● **Instructions for the task**:
Look below for the line holding "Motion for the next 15" and the line holding "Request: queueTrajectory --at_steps". Repeat those two and everything between, exactly.

● **Records for this exercise**:
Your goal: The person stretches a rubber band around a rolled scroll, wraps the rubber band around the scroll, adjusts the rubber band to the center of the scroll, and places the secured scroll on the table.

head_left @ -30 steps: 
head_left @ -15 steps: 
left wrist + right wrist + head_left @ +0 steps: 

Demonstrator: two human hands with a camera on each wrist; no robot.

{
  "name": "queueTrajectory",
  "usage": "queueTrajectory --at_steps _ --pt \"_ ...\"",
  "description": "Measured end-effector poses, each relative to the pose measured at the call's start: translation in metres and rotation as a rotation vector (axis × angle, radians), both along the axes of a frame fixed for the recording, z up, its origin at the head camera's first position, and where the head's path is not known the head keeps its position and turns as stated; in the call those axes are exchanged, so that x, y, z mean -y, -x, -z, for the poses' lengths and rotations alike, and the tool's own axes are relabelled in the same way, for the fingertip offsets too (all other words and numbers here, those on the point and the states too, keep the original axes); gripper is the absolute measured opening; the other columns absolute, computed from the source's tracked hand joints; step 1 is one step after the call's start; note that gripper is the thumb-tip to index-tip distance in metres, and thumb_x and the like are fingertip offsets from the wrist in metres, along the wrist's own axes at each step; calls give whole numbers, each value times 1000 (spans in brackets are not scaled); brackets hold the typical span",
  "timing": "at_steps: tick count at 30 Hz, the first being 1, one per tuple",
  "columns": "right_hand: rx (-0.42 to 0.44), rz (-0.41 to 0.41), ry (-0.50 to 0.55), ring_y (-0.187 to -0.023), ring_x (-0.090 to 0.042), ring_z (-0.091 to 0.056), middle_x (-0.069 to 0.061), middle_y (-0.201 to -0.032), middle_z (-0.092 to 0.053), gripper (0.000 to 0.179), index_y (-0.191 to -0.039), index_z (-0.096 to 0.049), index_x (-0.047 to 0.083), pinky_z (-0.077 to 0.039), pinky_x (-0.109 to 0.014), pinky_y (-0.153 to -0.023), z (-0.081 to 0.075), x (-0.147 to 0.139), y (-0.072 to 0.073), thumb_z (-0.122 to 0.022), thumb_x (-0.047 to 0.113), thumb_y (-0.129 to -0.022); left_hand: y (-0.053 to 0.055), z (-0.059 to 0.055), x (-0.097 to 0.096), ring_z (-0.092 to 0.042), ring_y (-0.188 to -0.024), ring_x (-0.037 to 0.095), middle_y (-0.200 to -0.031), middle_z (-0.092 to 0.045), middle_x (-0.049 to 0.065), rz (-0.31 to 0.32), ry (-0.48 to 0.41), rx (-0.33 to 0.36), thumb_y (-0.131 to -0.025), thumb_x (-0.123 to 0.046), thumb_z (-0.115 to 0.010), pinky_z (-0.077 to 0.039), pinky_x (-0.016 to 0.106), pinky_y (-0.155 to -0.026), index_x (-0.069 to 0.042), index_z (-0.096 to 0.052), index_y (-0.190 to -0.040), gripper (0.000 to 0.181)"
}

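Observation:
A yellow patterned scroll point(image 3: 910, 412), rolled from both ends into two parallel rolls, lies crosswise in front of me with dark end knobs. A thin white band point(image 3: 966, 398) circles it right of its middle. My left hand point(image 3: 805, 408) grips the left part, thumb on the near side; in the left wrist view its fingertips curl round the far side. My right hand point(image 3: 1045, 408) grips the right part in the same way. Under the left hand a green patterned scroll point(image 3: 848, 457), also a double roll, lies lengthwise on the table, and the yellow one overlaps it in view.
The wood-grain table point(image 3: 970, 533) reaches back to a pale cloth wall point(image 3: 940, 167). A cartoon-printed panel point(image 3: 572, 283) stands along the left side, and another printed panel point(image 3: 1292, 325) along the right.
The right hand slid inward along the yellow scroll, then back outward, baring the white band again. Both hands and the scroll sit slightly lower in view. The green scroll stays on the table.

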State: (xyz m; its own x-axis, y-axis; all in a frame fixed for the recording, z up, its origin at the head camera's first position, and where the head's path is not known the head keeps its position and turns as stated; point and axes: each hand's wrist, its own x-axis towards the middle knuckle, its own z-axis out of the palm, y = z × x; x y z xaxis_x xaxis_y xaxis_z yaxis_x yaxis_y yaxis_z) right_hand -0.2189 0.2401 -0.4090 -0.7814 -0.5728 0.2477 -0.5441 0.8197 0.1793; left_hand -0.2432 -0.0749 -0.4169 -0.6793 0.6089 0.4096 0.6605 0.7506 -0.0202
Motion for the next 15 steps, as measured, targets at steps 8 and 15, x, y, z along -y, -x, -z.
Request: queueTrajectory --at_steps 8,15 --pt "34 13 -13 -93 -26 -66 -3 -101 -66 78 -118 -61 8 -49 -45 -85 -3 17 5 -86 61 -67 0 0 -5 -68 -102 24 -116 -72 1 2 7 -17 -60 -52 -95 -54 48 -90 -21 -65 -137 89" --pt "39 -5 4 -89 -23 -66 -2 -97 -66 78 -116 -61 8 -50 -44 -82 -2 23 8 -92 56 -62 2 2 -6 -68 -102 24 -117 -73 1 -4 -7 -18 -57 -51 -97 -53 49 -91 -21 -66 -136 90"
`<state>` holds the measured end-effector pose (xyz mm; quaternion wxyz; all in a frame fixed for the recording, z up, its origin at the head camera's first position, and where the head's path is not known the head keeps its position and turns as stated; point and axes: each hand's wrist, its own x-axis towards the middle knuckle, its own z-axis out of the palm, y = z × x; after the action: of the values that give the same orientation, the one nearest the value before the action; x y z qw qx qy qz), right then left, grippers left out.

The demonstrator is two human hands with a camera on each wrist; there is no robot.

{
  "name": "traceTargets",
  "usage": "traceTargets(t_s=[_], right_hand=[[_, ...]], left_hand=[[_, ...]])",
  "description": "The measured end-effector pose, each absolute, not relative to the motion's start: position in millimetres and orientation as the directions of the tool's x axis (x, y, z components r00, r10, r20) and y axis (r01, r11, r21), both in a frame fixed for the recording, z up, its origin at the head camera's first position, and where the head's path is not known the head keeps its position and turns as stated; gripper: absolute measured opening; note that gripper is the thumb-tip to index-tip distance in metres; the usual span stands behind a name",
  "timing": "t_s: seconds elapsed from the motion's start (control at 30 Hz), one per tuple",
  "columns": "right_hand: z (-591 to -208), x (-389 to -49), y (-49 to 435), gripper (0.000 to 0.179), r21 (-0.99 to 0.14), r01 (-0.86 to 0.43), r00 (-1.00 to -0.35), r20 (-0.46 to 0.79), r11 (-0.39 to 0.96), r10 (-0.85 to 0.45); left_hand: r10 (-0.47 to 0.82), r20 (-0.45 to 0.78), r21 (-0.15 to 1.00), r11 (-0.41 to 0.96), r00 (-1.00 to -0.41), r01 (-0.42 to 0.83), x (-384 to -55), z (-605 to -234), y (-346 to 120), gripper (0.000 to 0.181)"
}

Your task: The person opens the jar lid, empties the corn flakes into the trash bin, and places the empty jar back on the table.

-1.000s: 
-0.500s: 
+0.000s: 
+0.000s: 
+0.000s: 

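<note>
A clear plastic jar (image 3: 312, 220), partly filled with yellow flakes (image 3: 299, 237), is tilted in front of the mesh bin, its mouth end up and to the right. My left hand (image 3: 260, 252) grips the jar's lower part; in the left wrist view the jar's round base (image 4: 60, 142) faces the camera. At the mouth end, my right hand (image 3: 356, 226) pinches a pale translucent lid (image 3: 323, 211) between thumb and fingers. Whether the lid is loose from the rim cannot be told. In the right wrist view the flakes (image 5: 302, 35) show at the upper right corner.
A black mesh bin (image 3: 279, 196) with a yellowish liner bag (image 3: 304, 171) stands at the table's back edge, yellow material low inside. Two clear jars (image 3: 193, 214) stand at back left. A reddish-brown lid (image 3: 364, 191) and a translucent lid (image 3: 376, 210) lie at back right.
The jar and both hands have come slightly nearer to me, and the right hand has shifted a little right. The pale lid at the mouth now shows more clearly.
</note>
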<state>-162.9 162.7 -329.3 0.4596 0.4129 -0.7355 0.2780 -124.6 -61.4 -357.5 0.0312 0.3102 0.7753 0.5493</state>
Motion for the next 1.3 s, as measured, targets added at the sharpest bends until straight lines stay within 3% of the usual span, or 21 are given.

● **Exercise solution**:
Motion for the next 15 steps, as measured, targets at steps 8 and 15, x, y, z along -y, -x, -z.
Request: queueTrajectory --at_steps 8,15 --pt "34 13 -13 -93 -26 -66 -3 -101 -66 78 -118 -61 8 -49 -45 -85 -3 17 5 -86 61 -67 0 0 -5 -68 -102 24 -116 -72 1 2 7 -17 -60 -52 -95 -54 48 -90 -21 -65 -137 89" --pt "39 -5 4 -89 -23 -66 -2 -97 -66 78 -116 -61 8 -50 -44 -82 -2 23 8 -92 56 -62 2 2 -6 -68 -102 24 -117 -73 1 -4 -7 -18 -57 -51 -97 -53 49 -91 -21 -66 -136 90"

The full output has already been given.